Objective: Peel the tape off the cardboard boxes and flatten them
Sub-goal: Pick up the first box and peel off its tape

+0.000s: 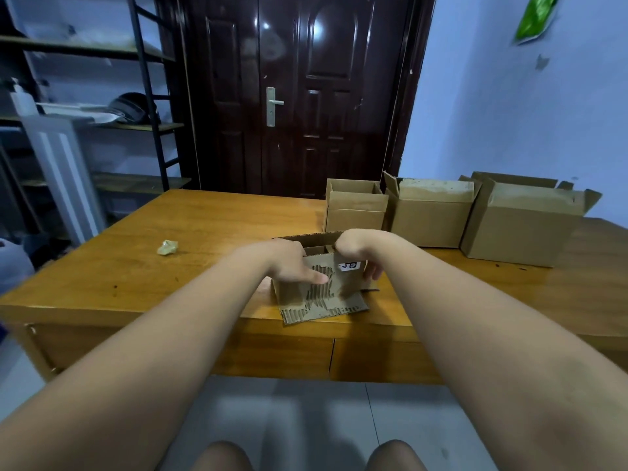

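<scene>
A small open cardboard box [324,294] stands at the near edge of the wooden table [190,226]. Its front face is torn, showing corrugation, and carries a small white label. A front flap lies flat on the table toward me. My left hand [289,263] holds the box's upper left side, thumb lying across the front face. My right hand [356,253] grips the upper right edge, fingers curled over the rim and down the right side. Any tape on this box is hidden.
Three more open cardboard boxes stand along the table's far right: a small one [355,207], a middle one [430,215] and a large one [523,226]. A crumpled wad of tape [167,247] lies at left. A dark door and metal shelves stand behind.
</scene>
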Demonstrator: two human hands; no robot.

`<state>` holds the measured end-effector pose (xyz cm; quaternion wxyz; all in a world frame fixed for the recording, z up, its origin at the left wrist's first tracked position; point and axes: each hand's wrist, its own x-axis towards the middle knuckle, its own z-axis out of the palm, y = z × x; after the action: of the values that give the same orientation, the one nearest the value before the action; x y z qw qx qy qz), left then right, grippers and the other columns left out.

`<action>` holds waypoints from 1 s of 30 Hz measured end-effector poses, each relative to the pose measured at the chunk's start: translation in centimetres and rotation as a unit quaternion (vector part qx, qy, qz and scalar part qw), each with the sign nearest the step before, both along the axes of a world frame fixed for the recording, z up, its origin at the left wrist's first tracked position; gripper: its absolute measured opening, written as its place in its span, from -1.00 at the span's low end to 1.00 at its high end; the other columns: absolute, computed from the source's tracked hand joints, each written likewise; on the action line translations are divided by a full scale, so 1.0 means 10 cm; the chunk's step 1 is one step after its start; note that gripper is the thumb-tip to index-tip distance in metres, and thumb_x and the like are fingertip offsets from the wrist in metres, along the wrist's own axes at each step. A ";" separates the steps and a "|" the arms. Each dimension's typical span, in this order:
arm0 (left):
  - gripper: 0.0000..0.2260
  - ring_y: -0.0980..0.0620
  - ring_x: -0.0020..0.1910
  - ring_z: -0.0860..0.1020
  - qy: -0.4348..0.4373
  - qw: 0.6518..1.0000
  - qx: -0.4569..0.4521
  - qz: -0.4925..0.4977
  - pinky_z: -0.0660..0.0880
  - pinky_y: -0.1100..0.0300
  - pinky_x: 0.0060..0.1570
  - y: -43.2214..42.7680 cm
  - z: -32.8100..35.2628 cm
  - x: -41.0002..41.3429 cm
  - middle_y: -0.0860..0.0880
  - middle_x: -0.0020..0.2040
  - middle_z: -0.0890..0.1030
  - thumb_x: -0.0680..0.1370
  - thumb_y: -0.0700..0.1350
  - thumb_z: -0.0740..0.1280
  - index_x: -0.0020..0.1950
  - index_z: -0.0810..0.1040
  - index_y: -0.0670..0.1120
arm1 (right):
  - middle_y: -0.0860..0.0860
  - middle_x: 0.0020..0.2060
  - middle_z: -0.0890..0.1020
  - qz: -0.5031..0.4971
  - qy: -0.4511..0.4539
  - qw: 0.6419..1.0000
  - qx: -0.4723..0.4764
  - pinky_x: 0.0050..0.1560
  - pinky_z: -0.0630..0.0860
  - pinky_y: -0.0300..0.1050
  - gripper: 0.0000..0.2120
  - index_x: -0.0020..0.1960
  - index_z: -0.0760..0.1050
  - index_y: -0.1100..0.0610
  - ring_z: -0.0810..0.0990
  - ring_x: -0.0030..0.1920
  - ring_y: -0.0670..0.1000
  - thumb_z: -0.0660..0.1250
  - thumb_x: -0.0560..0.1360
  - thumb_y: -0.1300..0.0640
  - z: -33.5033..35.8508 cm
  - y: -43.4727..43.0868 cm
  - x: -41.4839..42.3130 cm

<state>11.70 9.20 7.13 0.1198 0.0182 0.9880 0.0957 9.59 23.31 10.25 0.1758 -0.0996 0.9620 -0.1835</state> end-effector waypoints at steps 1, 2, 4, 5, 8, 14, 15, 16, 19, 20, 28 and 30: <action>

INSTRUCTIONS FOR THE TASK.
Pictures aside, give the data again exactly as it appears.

SOLUTION FOR THIS EXERCISE.
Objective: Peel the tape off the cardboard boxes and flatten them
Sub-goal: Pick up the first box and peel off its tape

+0.000s: 

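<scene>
A small open cardboard box [324,294] stands at the near edge of the wooden table [190,226]. Its front face is torn, showing corrugation, and carries a small white label. A front flap lies flat on the table toward me. My left hand [289,263] holds the box's upper left side, thumb lying across the front face. My right hand [356,253] grips the upper right edge, fingers curled over the rim and down the right side. Any tape on this box is hidden.
Three more open cardboard boxes stand along the table's far right: a small one [355,207], a middle one [430,215] and a large one [523,226]. A crumpled wad of tape [167,247] lies at left. A dark door and metal shelves stand behind.
</scene>
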Demonstrator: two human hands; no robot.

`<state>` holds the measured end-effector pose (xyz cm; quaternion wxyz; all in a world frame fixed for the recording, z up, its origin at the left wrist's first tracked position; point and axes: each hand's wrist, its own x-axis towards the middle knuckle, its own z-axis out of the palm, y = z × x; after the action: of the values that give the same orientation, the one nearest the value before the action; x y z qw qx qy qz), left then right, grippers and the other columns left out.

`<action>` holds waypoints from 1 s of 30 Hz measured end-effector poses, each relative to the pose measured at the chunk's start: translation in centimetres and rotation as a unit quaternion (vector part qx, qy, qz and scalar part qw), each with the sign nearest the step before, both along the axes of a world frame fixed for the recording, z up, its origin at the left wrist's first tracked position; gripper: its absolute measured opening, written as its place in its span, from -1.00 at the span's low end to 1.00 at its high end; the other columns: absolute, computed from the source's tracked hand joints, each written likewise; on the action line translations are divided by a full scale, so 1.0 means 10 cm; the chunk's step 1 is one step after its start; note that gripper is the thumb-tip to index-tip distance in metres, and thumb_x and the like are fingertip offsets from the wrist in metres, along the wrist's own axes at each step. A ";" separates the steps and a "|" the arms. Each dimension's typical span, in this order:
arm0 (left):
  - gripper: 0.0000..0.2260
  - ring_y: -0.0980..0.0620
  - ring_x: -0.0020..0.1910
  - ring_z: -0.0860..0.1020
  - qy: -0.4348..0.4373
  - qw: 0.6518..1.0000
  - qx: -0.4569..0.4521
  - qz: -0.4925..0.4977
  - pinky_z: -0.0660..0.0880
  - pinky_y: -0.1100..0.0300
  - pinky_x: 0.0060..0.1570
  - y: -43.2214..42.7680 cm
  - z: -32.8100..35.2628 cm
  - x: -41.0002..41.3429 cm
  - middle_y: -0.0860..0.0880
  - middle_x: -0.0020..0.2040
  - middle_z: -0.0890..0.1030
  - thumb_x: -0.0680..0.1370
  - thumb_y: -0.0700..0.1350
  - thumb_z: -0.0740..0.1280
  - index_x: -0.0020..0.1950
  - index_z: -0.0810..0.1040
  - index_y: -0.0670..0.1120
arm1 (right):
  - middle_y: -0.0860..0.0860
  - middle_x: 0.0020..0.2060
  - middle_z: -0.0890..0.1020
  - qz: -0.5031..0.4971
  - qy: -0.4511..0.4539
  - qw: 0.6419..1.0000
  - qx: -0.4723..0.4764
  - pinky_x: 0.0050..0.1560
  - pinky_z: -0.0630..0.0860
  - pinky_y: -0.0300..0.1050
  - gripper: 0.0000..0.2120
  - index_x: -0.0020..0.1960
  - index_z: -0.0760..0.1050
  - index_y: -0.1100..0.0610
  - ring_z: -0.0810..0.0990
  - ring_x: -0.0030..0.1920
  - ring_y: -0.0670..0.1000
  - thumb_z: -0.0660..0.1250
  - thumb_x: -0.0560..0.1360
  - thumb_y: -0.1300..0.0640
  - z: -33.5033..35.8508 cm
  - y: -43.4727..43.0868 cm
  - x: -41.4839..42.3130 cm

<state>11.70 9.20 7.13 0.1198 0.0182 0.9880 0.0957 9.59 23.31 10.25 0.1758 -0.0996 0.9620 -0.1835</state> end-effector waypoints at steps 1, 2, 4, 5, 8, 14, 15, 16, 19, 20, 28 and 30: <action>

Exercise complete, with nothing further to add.